I'm going to tell you what's going on now, but I'll white-text it so you only have to read it if you want to. See? Gods above, Im so nice.
The bad, first: My dad's in jail. Why? Nothing bad, something completely retarded - I don't really want to go into it that much, but if you're curious, please - feel free to ask me. On a similar note: My mom has become extremely depressed and a bit anti-social, so I'm worried about her. She did the same thing my dad did to get in trouble, but she only has 7 days of work crew. How dumb is that? Anyways.
My car was impounded. My mom lost her job, so I'm now a 19 year old running a household on my income alone, and without any transportation or help from friends (I have none!) or other family members. Go me. Actually, I'm proud of myself - of the fact that I've been able to keep this family together.
Good, now: I'm now a certified nurses aid, and can get a job in a hospital (If I get registered) or in a nursing home. I don't want to get a job in either of those places - I got paid about $250 for taking the course - but it's nice to know the option is there, and now they can't fire me from my job for not being an NAC.

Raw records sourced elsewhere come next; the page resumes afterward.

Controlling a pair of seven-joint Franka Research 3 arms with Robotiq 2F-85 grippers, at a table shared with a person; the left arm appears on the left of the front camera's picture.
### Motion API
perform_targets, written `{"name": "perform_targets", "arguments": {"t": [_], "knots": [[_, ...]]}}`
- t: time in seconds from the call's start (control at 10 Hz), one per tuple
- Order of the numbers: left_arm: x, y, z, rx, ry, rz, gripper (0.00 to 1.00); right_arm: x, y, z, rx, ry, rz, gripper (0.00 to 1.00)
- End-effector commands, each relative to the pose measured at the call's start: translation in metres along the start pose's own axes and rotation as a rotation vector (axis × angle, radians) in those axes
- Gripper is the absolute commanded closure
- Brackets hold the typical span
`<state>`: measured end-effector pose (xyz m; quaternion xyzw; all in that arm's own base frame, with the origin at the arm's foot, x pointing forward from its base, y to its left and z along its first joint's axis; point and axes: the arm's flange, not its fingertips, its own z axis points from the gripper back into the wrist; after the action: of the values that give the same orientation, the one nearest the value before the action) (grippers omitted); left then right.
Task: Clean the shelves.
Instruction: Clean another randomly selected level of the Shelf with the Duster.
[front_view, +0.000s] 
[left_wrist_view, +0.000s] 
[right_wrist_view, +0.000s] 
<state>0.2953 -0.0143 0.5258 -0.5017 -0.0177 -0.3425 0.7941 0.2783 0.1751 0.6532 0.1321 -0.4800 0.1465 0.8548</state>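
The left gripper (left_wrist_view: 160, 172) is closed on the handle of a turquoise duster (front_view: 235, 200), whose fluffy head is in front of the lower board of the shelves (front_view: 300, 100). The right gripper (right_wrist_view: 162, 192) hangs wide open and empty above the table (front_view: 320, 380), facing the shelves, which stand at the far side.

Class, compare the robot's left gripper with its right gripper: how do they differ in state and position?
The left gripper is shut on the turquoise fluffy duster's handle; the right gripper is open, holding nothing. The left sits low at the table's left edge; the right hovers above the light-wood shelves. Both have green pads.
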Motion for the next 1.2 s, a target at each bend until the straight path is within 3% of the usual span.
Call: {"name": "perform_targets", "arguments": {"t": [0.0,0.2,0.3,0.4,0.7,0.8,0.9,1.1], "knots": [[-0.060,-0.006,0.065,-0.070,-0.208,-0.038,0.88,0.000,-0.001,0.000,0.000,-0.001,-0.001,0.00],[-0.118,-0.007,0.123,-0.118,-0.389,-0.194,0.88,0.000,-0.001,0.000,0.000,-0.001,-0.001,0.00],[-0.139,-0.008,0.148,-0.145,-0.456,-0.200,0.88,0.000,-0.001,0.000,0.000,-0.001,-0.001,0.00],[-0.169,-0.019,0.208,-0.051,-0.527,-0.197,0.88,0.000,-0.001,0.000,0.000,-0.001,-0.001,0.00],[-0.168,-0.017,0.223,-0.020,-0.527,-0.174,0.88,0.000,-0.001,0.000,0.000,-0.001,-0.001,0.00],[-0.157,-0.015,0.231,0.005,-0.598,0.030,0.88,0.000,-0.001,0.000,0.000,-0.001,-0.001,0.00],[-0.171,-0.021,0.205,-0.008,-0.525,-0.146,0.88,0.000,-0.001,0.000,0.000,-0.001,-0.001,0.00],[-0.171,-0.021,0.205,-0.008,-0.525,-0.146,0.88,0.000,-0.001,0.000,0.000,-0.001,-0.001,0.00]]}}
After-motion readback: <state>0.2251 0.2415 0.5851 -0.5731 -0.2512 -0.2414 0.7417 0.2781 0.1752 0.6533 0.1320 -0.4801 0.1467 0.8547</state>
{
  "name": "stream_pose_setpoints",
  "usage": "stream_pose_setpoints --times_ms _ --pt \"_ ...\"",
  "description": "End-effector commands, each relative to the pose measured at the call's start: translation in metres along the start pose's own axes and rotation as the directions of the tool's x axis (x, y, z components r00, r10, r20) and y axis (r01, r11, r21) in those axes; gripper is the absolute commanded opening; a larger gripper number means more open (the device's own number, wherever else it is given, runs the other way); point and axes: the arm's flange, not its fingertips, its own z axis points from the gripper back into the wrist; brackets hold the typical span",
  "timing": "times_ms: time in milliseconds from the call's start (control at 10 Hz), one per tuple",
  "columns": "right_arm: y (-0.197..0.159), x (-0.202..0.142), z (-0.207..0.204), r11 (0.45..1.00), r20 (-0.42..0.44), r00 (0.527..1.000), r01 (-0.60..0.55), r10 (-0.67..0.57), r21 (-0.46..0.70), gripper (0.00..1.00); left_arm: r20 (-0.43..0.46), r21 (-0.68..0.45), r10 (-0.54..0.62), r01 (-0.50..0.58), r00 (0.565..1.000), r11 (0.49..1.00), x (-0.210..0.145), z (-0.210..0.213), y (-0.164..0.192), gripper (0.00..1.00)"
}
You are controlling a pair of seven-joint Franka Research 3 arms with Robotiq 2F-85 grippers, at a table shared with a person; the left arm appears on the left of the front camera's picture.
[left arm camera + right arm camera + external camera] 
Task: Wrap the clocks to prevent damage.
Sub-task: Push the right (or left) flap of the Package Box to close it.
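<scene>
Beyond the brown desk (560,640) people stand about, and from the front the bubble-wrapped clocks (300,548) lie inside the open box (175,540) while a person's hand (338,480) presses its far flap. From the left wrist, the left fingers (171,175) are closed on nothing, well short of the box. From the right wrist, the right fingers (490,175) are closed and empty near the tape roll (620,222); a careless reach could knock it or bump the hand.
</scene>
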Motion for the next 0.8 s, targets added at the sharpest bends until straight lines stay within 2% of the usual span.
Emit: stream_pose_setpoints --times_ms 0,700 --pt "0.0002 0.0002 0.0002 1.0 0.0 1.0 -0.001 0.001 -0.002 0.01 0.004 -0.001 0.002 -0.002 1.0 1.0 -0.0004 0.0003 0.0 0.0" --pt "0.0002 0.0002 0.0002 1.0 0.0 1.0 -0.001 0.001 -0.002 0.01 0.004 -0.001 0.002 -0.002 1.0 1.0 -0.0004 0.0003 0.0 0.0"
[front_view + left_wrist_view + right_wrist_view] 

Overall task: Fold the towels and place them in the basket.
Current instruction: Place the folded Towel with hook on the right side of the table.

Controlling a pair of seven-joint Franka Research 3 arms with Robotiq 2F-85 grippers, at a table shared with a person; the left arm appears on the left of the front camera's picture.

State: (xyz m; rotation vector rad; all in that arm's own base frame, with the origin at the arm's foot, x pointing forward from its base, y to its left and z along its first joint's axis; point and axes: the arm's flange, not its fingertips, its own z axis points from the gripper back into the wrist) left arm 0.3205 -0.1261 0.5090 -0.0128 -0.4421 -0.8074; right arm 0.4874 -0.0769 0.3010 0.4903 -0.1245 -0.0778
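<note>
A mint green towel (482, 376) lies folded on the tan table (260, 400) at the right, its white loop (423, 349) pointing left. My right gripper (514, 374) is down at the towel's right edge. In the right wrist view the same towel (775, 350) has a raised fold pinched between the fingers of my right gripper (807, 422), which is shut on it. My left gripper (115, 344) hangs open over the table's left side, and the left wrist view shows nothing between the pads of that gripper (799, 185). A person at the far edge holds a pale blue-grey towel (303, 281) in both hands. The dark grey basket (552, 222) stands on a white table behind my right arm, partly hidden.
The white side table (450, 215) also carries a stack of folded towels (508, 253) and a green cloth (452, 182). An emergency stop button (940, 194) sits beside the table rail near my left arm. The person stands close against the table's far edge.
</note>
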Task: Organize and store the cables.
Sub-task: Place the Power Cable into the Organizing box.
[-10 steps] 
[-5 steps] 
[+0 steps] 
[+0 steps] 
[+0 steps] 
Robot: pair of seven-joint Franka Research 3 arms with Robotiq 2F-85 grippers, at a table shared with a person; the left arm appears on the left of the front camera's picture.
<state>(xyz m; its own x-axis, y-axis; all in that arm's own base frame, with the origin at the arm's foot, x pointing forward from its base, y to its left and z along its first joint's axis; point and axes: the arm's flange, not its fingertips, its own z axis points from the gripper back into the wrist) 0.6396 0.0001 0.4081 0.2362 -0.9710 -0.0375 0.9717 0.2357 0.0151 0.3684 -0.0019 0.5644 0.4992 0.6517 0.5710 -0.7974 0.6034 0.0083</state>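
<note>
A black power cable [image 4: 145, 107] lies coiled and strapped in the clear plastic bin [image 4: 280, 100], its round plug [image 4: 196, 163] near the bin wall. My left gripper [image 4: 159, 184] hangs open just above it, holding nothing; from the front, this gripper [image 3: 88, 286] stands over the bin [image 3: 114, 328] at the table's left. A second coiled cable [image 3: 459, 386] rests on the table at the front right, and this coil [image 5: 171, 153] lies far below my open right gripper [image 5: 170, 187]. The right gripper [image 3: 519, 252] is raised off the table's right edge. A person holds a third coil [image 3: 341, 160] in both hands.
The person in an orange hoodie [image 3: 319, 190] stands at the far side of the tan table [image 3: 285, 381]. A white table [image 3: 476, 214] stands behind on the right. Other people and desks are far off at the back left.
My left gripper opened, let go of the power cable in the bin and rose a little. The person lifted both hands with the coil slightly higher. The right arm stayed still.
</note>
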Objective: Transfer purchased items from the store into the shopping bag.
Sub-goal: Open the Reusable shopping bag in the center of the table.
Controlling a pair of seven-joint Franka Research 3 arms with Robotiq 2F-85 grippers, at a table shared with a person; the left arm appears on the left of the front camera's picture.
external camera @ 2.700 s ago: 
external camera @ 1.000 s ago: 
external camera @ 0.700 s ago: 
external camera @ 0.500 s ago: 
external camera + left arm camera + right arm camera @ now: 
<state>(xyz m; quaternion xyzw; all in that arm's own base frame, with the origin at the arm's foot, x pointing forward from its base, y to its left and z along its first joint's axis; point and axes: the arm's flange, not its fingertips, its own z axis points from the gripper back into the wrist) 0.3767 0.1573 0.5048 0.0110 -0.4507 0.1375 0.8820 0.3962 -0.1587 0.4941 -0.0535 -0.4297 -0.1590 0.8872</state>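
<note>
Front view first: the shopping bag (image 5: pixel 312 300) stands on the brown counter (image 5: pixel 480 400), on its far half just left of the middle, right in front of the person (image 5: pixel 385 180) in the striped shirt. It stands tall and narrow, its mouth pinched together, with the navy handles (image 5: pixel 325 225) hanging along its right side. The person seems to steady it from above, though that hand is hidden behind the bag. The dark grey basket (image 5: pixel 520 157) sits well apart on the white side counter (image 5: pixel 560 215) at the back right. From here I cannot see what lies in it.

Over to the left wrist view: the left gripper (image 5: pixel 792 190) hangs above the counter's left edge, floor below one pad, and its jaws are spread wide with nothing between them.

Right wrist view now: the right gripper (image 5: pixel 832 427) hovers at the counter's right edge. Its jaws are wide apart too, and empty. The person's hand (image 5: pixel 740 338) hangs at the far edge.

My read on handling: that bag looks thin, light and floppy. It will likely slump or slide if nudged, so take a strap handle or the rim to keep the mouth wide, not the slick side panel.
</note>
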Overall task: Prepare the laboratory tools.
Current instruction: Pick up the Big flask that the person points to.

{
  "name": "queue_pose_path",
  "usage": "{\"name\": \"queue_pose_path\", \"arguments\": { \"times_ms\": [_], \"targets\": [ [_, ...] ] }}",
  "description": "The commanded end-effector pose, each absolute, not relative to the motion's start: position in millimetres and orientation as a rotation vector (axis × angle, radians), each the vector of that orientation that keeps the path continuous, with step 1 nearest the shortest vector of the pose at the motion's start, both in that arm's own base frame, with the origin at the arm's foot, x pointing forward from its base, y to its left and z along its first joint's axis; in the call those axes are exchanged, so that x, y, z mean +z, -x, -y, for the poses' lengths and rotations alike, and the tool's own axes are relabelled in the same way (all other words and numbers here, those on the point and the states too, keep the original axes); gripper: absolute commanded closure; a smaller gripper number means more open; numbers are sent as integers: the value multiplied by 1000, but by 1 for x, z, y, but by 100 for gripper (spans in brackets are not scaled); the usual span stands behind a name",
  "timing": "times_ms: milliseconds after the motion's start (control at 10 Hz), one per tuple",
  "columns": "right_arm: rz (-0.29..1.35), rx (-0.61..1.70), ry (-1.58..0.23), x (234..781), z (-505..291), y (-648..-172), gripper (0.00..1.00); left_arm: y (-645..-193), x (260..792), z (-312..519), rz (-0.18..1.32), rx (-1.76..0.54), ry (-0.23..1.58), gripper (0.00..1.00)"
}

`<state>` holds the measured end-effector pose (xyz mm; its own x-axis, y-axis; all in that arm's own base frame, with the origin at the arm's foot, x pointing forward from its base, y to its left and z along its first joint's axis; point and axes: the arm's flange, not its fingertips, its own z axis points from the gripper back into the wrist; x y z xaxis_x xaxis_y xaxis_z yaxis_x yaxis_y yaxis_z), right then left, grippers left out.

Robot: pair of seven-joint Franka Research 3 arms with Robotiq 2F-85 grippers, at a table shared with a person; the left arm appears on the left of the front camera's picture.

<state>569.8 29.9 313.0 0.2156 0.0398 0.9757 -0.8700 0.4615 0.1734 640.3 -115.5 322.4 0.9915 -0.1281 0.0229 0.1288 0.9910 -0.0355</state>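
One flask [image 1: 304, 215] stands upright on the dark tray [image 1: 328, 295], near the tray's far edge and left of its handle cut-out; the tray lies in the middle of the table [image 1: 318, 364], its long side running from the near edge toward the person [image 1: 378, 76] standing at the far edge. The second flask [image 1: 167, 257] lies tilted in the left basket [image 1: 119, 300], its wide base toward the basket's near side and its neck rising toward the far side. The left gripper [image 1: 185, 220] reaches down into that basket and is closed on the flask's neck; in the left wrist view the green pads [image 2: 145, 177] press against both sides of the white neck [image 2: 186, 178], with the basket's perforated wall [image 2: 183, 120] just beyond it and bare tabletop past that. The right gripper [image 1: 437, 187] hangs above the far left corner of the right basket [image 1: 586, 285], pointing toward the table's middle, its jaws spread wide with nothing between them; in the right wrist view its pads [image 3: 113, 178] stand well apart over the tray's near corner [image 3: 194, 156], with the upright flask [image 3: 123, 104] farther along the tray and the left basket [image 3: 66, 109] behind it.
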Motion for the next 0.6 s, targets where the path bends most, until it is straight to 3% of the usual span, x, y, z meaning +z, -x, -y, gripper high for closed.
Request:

My cousin returned from college in California, and she's back for good (transferring to the community college here because the college in california screwed her over) which means that, come January, she's dragging me to college with her.
Back story on that: 6 months ago, she tried to get me to go to college, and I promised to go only if she'd go with me. Why? Honestly - college scares me. I don't have any friends, and most of my enemies go to this college. So she told me she'd go with me.. and then at the last minute, she abandoned me and went to Cali.. so I just never went to college, here. But here's my chance.
I'm taking control of my life, and I'm very proud of myself. In the past year, I've had my job - but my moms the one who's been doing the work, which results in all of my paycheck going into her pocket, save for $100 that goes to me. We did it that way because, living here, I don't need "spending" money... and she does. It's worked fine, but now I'm done with it. I told my mom the other day that she needs to get a job, and I need to start doing mine so I can move out when dad comes back. She told me she respected what I had to say, but she hasn't said anything else about it... so.. I don't know. I think I have to talk to her again.
And.. that's about it..!
Phew!
For discussion's sake: Have you ever abandoned something (a hobby or something like that) or ended a friendship, and then later regretted it? Did you go back to the hobby/friend/whatever? Why (not)?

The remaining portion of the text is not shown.